Os apoios resultam das “Synergy Grants” do Conselho Europeu de Investigação (ERC), um dos programas mais prestigiados de incentivo à ciência de ponta na União Europeia.

O primeiro projeto premiado, RODIN, recebeu mais de 10 milhões de euros e é liderado por João Mano (CICECO — Universidade de Aveiro) e Nuno Araújo (CFTC – Faculdade de Ciências da Universidade de Lisboa). O consórcio reúne especialistas em bioengenharia, física e medicina personalizada, explorando biomateriais dinâmicos e novas estratégias de regeneração de tecidos humanos, com potencial para revolucionar terapias de reabilitação e recuperação celular.

O segundo projeto, CenAGE, também financiado com mais de 10 milhões de euros, é coordenado pela bioquímica Elsa Logarinho (Instituto de Investigação e Inovação em Saúde – i3S, Universidade do Porto). A investigação foca-se nos mecanismos biológicos do envelhecimento e na instabilidade cromossómica, com vista à criação de novas terapias para doenças associadas à idade avançada, em colaboração com instituições internacionais.
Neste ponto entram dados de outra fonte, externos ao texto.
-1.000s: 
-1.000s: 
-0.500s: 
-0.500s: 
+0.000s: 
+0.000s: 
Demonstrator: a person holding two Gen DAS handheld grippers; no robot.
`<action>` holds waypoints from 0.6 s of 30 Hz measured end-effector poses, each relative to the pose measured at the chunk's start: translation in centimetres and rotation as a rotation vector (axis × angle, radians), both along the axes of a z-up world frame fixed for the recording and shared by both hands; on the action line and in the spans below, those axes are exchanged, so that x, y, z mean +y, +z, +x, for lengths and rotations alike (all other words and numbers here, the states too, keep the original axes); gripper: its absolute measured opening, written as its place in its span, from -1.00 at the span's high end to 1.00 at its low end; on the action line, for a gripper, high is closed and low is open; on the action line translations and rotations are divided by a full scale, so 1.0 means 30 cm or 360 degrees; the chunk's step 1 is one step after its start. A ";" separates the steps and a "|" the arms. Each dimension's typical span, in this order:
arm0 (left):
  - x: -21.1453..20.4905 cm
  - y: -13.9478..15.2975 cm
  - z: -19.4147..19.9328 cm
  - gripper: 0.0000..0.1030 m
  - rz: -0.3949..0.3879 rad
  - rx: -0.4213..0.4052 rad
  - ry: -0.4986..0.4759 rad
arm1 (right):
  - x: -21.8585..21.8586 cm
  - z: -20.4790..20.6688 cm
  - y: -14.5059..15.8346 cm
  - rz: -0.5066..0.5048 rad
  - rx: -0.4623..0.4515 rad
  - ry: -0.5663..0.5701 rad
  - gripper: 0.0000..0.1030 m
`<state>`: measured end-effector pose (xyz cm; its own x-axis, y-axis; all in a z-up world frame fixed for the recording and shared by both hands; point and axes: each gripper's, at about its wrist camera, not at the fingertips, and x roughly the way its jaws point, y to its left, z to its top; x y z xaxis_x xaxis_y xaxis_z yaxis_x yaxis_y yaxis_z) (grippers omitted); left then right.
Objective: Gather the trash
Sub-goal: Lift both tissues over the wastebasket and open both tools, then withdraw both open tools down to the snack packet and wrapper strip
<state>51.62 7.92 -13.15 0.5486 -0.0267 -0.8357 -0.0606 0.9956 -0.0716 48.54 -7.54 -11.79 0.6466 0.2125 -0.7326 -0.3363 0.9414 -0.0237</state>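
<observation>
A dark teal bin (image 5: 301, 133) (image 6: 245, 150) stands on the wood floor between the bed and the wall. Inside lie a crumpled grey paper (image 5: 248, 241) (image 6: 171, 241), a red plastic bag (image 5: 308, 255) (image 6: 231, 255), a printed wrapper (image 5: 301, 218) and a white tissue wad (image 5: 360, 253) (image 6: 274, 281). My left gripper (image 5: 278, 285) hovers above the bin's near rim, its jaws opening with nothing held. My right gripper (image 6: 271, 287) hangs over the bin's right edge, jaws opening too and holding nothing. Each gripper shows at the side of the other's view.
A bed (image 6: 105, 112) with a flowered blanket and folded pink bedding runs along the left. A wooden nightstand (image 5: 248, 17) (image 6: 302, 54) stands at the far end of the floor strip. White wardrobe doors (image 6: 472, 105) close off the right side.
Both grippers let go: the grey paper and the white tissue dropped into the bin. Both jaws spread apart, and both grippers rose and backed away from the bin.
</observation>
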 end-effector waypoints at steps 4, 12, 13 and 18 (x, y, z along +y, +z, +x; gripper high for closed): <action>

Ambos os projetos integram redes de investigação europeias que incluem o Imperial College London, o Instituto Curie (França) e várias universidades portuguesas, Católica, Minho, Porto e Aveiro, além de empresas de inovação tecnológica, como a iLoF – Intelligent Lab on Fiber, ligada ao INESC TEC e à Faculdade de Medicina da Universidade do Porto.

Os 20 milhões atribuídos a Portugal fazem parte de um total de 684 milhões de euros distribuídos a 66 equipas científicas na edição de 2025 do programa ERC. Segundo a Fundação para a Ciência e a Tecnologia (FCT), estas bolsas representam “investimento direto em investigação de fronteira” e reforçam o estatuto de Portugal como referência europeia na investigação biomédica e interdisciplinar.

A nível nacional, a aposta em áreas como o envelhecimento saudável e a biotecnologia é complementada por iniciativas como o Instituto Multidisciplinar do Envelhecimento (MIA-Portugal), sediado em Coimbra e financiado por fundos europeus, que lidera a investigação sobre envelhecimento ativo e qualidade de vida da população.

Os projetos buscam não só avanços científicos relevantes, mas também contributos diretos para a saúde, longevidade e bem-estar das populações em Portugal e na Europa.